One foreign-born empiricist—specifically, economist—whom Harvard has long employed is Bengali-born Amartya Sen, a Nobel laureate. One foreign student who received his master’s in public administration from Harvard was Ban Ki-moon, a former secretary-general of the United Nations. Then again, the MAGA folks never liked the U.N., and the kind of humanistic economics in which Sen’s work was groundbreaking was way too egalitarian for them.

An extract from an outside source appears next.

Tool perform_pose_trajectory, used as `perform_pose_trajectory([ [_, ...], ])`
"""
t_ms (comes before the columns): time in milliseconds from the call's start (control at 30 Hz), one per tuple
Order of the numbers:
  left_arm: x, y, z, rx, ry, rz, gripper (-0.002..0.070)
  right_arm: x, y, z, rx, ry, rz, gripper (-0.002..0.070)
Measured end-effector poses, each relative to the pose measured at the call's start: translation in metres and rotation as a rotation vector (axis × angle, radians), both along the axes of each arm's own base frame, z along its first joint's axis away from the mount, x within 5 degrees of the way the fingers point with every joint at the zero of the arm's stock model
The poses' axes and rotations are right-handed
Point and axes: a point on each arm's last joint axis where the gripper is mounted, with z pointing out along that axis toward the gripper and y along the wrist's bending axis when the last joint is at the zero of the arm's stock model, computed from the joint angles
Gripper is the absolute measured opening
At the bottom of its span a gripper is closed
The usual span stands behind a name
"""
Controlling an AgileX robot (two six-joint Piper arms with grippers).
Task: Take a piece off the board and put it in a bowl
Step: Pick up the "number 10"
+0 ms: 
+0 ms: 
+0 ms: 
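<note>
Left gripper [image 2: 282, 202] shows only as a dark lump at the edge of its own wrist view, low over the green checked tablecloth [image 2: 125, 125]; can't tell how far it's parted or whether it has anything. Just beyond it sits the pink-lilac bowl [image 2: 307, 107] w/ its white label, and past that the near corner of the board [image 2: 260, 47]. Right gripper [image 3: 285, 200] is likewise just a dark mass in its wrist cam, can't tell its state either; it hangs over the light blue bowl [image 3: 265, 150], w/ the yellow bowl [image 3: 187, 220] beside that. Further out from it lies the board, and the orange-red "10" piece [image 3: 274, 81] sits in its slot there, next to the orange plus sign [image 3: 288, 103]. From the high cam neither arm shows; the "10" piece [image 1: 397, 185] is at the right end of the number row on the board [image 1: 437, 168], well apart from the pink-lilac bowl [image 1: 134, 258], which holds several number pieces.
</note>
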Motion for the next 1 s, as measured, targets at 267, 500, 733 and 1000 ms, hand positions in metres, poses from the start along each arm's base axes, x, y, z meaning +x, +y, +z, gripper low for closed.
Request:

You get the picture. The breakthroughs that came from foreigners working at America’s elite universities have played a key role in establishing American dominance in a host of disciplines and in creating many of the technologies and advances that Americans depend on and enjoy. (See, e.g., the works of Fermi, Szilard, Wigner, von Karman, von Neumann, Bethe, Pei, Galbraith, or if you prefer, von Mises, etc., etc.) Of course, the administration’s ban also includes Israelis, and I’m obliged to report that while a young Bibi Netanyahu was a student at MIT, he also took some courses at Harvard. As of today’s Homeland Security diktat, however, it may require Bill Ackman’s millions to sneak the next generation of Bibis through Harvard’s back door.
Then again, given Trump’s brand of identity politics, Afrikaners and far-right Israelis may be exempt from this ban, along with the occasional AfD member and blood kin of Nigel Farage. Watch this space for any forthcoming details.